J'expire une goulée d'air tremblante, le palpitant à mille à l'heure. Ma voix interne a raison : ce n'est pas que le lien. Ce dernier a toujours eu une volonté propre, me faisant comprendre qu'il est la chose la plus imprévisible et hors des limites qui soit. Je ne pourrai jamais le maîtriser ni le comprendre réellement. Dès qu'il s'est déclenché, il m'a privé d'une partie significative de mon libre-arbitre, ce qui explique pourquoi j'ai tenté de le combattre au début, à l'instar de ce qu'a fait Eleuia en s'enfuyant.
Mais aujourd'hui...
Maintenant que je sais mieux qui je suis, que je ne subis plus les affres de ma nature. Maintenant que j'ai accepté ce que nous sommes, Eleuia et moi, ce que nous sommes censés représenter l'un pour l'autre. Maintenant que je suis plus fort et entraîné... Je suis plus conscient de ce que je veux, plus éclairé sur mon fonctionnement. Ma vision interne est nette, mes émotions sont libres et non plus soumises qu'aux caprices du destin. Je retrouve ma clairvoyance, je suis plus en phase avec moi-même et ma lucidité.

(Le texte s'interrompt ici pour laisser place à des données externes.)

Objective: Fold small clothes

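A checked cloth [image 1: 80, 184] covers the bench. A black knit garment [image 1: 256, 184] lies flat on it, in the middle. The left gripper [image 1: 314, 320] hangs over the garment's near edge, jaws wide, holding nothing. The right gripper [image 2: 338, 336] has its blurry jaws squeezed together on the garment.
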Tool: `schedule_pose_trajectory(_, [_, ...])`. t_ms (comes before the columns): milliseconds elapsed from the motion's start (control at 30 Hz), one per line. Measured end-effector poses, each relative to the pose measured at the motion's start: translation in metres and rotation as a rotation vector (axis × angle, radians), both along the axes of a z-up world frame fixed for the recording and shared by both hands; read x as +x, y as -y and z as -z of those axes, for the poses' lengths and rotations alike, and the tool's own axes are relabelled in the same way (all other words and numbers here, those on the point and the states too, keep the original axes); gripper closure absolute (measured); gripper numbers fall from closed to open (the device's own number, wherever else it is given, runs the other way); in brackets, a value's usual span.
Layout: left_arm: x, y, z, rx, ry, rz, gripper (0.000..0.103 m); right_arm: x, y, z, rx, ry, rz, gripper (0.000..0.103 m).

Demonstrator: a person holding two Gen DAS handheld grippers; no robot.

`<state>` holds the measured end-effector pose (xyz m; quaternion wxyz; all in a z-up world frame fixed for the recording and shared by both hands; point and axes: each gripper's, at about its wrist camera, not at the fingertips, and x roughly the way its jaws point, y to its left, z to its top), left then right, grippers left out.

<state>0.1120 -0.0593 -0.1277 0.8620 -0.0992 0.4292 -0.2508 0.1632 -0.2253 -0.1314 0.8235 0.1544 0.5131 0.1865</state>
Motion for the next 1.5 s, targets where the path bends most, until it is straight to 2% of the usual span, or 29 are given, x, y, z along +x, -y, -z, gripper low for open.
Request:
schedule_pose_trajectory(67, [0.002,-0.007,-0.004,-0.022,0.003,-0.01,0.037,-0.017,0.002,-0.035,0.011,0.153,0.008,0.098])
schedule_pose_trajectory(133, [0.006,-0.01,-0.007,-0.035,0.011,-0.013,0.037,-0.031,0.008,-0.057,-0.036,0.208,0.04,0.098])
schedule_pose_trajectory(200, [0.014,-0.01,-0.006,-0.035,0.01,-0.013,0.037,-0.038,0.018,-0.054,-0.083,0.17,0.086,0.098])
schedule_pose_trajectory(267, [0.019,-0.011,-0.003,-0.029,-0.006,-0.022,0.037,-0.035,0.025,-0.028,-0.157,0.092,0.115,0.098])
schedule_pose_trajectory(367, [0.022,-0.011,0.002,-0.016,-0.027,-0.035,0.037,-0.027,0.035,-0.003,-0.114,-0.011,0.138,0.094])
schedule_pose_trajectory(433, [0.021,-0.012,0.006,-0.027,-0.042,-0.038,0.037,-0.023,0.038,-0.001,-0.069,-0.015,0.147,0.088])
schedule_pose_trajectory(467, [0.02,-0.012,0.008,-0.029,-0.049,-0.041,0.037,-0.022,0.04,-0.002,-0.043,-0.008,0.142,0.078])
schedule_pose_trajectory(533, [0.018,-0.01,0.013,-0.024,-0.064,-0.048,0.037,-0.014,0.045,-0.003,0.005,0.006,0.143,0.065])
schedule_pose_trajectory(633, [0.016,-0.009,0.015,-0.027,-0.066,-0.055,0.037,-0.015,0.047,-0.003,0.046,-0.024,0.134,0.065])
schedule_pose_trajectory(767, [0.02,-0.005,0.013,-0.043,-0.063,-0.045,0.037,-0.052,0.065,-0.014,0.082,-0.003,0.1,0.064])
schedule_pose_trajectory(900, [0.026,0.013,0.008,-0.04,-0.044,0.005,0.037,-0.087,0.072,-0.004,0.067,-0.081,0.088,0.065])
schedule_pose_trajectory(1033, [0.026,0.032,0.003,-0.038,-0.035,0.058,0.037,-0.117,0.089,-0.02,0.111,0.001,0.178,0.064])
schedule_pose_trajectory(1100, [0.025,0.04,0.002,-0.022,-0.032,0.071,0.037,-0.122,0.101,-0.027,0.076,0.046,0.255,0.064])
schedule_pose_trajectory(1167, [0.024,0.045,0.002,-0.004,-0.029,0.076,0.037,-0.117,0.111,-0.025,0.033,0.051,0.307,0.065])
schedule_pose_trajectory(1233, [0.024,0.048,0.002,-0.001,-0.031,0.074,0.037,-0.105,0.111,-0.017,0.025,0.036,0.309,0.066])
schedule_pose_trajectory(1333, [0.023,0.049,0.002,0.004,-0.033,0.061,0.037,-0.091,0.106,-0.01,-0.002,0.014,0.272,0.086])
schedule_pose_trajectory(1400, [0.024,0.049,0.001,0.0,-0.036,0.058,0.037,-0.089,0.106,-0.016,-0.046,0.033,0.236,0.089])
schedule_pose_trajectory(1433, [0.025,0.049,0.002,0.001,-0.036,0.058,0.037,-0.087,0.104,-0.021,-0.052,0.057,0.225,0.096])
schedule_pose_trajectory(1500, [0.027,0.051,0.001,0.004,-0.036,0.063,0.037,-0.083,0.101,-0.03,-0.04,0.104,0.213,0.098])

Et lorsque je dévisage la splendide femme qui joue avec le feu sous mes yeux, je réalise que ce que je ressens pour elle n'est pas que programmé. Je comprends que mes sentiments ne sont pas que dictés par notre sang.
Aujourd'hui, je suis frappé en plein cœur par celle qu'elle est.
Aujourd'hui, je vibre pour la personne brillante, talentueuse et secrète qui me fait face.
Aujourd'hui, je suis tombé pleinement et consciemment amoureux d'Eleuia.